YOUR GOAL:
Set down again exactly the lines of the listing below that fall between the line holding "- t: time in" and the line holding "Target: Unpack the", inclusive.

GIVEN MATERIAL Block Start

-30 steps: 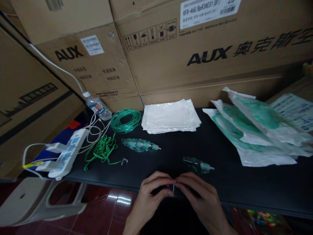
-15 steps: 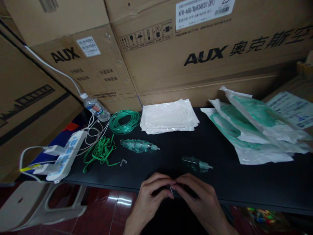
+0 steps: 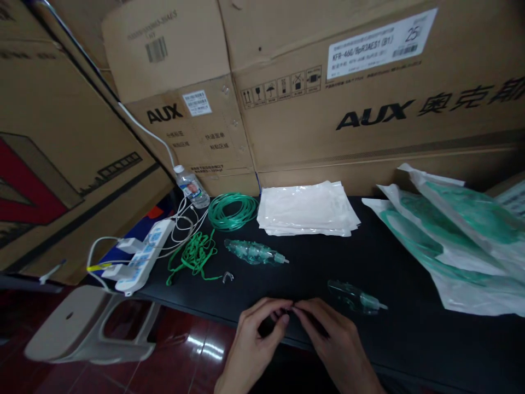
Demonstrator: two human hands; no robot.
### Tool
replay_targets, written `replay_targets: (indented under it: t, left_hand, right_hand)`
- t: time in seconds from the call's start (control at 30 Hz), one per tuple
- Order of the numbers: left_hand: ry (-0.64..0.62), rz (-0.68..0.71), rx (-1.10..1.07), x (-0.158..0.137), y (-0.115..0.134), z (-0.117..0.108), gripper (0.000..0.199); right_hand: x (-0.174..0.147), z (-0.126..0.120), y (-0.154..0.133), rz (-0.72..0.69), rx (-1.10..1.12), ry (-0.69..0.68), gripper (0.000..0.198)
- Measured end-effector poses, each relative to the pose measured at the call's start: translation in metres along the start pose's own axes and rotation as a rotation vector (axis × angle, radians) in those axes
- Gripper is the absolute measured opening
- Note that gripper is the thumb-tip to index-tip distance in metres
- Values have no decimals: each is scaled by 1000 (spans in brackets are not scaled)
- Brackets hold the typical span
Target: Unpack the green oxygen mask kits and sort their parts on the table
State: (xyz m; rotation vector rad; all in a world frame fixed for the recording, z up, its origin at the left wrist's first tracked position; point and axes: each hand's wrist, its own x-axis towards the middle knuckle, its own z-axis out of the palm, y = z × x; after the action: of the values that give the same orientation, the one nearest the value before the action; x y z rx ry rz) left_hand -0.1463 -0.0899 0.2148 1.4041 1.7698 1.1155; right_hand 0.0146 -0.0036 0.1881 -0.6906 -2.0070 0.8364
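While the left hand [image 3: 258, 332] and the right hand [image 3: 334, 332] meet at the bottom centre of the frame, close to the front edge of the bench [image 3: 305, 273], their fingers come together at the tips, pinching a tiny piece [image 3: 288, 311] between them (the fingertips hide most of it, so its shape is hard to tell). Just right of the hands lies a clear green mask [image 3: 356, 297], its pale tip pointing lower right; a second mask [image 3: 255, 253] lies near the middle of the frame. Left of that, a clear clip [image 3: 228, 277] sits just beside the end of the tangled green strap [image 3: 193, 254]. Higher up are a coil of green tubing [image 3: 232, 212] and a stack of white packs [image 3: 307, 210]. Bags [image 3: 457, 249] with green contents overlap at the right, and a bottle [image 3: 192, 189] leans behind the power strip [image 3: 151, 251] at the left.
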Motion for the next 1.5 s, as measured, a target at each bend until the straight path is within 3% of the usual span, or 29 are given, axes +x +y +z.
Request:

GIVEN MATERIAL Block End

REPLY TO THE TASK:
- t: time in seconds from the call's start (control at 30 Hz), one per tuple
- Order of the numbers: left_hand: ry (-0.64..0.62), rz (-0.68..0.71), rx (-1.10..1.07), x (-0.158..0.137), y (-0.115..0.134), z (-0.117..0.108), gripper (0.000..0.199); right_hand: x (-0.174..0.147), z (-0.126..0.120), y (-0.154..0.133), rz (-0.72..0.69), rx (-1.10..1.12), ry (-0.69..0.68), gripper (0.000..0.198)
- Measured end-effector poses, each relative to the pose measured at the call's start: translation in metres along the start pose's own axes and rotation as a rotation vector (axis × angle, radians) in those axes
- Gripper is the absolute measured opening
- Note that gripper is the thumb-tip to index-tip distance in metres
- Values have no decimals: each is scaled by 1000 (spans in brackets are not scaled)
- Brackets hold the typical span
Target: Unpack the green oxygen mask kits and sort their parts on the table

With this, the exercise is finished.